Etna Council appoints new member, junior council member
Etna has appointed two members to its council.
Megan Tunon, 32, is filling a seat Karen Tomaszewski vacated after 14 years to accept a tax collector position.
Tunon said Tomaszewski, her next-door neighbor, being involved in the community inspired her to represent Ward 1 on council.
“She and other people work really hard to make it (Etna) a great place to live, and I almost saw it sort of like a responsibility to pick up the torch as a member of the younger generation to keep that going and to keep it just as vibrant and a nice place to live,” she said.
“Also, Mary Ellen (Ramage, borough manager) is super inspiring, too. You know, women in politics these days, I think it's important to get involved.”
Tunon's term will last through 2020. As this is her first political venture, she looks forward to learning more about local government. The Democrat also said she hopes to make Etna a more sustainable community and wants to continue what “so many of these council members and volunteers have started.”
Tunon is an Etna Neighborhood Association member and is involved with developing the borough's ecodistrict plan. Her husband, Robert, a Rothschild Doyno Collaborative Architecture and Urban Design associate, is spearheading the project in a volunteer capacity.
After growing up near Lock Haven, she earned a bachelor's in English from Penn State University and a master's in education from Bloomsburg University.
She taught high school English in New Jersey, before moving with with her husband to Panama, where she taught at an international high school.
In 2015, they relocated to Pittsburgh — Robert's hometown — to start a family. They weren't overly familiar with Etna, however.
“We just realized that it has a lot of really great community resources. There's just a lot to offer young families. It's a great location, you know, he (Robert) works in the city, and it's just a tight-knit community. We really lucked out, actually. We moved there for the house and kind of ended up falling in love with the neighborhood.”
As a newly appointed councilwoman, Tunon said she's appreciative for the opportunity “and looking forward to seeing where it goes and what happens next.”
The Tunons have a 2-year-old son, Leo, and are currently expecting.
Additionally, Sophia Kachur, 18, is Etna's newest junior council member.
Following Ramage's Shaler Area High School presentation about Etna history, Kachur approached her to inquire about opportunities within Etna's local government.

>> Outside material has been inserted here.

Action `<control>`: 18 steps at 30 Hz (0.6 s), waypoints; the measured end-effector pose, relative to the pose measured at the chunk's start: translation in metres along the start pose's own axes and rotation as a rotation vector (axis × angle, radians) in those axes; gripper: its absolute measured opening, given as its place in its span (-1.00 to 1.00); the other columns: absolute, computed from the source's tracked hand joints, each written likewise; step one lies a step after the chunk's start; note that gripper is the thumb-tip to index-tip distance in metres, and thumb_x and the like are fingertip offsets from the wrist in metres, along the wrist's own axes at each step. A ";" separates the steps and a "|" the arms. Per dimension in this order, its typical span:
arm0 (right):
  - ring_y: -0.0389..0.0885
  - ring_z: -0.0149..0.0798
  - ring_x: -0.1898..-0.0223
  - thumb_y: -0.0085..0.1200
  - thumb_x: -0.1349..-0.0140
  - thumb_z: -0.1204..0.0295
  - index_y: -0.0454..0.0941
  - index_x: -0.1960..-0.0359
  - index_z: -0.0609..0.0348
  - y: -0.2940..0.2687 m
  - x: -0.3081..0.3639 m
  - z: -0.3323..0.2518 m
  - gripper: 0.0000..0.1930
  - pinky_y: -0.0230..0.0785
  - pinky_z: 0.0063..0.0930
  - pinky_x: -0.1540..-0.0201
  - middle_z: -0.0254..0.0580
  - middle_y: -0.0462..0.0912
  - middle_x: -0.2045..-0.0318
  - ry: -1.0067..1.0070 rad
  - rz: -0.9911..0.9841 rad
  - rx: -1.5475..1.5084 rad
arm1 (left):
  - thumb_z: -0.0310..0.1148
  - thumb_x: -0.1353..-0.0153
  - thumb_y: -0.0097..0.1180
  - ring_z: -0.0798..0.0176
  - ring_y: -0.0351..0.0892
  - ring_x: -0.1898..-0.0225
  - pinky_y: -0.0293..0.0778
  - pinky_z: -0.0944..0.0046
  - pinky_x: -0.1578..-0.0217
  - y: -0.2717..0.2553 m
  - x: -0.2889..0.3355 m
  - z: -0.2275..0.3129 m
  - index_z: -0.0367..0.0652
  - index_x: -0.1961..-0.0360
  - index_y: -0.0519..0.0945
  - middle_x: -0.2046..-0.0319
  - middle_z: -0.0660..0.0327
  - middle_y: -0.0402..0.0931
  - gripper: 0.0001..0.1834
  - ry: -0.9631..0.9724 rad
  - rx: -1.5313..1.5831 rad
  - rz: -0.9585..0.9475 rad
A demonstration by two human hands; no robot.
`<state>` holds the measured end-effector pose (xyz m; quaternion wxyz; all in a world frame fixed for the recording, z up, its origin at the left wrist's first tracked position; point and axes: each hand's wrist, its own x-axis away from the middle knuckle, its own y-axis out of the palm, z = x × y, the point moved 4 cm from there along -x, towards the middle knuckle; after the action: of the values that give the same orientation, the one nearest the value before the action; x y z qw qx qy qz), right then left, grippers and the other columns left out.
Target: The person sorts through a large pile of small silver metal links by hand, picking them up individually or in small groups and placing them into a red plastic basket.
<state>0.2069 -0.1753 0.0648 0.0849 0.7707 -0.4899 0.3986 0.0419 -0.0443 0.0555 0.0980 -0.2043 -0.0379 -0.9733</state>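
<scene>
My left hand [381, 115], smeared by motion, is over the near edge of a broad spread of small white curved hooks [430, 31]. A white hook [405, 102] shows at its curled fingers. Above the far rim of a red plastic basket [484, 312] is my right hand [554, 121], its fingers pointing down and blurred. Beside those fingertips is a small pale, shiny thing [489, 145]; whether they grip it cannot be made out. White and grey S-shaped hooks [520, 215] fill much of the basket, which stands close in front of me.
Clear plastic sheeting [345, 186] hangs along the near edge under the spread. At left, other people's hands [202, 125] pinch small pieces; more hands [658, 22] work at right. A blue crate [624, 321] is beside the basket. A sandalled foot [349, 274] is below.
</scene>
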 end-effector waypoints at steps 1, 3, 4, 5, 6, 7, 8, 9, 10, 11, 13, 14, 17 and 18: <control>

Kachur said she wanted to join the council because she is passionate about local politics and the impact they can have on small communities.
“I think trying to conduct some projects that would be within the interest of people my age is something that I'm expected and I hope to do. There's been talk of getting people at the high school or within the school district involved in the new ecodistrict committee and the conservationist projects that they're trying to undertake and maybe some new recreational things within Etna.”
The high school senior has served as a Shaler Area School Board student representative for the past two years, an experience she considers “enlightening,” because she gets to hear district-related news straight from the board, voice her opinions and witness how district decisions are made.
Kachur is president of the Student Political Action Committee for Education club (SPACE) and a member of the National Art Honor Society and high school stage crew.
She hopes to major in political science and study public policy in college.
She resides with her father, John, and stepmother, Valerie. Her mother, Wendy Andrews and stepfather, Ken Andrews, live in Houston.
Erica Cebzanov is a Tribune-Review contributor.